Vers la fin de sa vie, Gauguin reprochait aux impressionnistes d'avoir cherché « autour de l'oeil et non au centre mystérieux de la pensée », identifiant ainsi le but et le lieu de sa propre recherche. Mais qu'entendait-il au juste par « centre mystérieux de la pensée » ? C'est ce que cette étude entreprend de découvrir grâce à un examen de première main de l'ensemble de son oeuvre, aussi bien céramique et sculpté que peint, dessiné, gravé et écrit. Il en résulte une compréhension profondément renouvelée d'un artiste qui comparait son art au langage symbolique de Jésus et distinguait les initiés de ceux pour qui « le livre est cacheté ». Une cohérence inaperçue relie ainsi l'ensemble de sa production, des débuts comme « peintre du dimanche » - voire de l'enfance péruvienne - aux « dessins-empreintes » et aux spéculations philosophiques du dernier séjour polynésien. Elle repose sur l'exploration par Gauguin des rapports entre perception, cognition et imagination, ainsi que sur sa curiosité vorace pour la psychologie, l'ethnologie, l'histoire des religions et les sciences naturelles, sans oublier l'art de tous les temps et de toutes les cultures. Le regard aiguisé de l'artiste découvre en effet dans l'art non occidental ce qu'à
propos des tapis persans il appelle « un dictionnaire complet de cette langue de l'oeil qui écoute ». Ce langage non verbal permet à Gauguin de produire un « sens parabolique à deux fins » à l'aide d'une « abstraction » qui, loin de poursuivre un idéal aniconique, vise l'ambiguïté et la polysémie visuelles. C'est ainsi que l'océan d'un paysage breton révèle une effigie de l'artiste, que l'enceinte d'un lieu sacré tahitien recouvert de végétation tropicale met en scène la polarité sexuelle et le processus de génération, et qu'une tête de nouveau-né se métamorphose en divinité marquisienne en passant par un rocher anthropomorphe.

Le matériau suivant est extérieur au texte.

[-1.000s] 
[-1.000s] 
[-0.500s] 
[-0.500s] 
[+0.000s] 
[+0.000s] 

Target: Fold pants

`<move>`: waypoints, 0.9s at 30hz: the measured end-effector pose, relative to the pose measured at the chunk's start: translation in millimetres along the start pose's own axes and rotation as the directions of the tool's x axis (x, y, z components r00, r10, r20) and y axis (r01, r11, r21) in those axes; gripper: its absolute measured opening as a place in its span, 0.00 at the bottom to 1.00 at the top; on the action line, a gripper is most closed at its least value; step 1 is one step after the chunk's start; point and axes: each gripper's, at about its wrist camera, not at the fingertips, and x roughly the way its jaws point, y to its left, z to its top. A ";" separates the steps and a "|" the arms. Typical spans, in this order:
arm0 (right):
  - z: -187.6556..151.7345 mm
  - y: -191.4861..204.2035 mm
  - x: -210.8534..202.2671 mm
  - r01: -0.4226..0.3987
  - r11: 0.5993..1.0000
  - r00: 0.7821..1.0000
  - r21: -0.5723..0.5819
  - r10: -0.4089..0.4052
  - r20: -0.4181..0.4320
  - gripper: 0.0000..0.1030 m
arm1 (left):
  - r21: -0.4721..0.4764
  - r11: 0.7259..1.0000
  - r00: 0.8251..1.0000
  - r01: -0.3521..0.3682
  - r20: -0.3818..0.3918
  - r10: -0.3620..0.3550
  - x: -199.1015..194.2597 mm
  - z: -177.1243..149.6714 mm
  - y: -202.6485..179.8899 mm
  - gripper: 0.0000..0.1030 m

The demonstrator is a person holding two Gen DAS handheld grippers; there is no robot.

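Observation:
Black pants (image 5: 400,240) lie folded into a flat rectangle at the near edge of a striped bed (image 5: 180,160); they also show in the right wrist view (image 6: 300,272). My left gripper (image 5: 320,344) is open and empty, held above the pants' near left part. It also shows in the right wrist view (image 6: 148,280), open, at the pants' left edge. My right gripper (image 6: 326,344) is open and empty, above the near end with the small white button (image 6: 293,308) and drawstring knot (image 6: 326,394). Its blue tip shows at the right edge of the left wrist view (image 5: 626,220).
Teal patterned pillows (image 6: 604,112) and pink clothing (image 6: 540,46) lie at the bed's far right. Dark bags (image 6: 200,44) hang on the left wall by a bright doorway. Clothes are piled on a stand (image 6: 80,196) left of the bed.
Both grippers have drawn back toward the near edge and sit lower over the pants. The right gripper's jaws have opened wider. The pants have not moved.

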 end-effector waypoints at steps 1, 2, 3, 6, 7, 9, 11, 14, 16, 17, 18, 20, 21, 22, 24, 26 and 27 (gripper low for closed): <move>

« Le creuset de Gauguin est le cerveau », écrivait en 1896 Jean Dolent. C'est à s'en approcher qu'invite cet ouvrage écrit dans un style exigeant mais limpide. En plus de renouveler l'étude de Gauguin, il montre comment dépasser l'alternative du formalisme et de l'iconographie en mobilisant rigoureusement les facultés associatives du sujet perceptif pour atteindre et interpréter la part « suggestive » de l'art.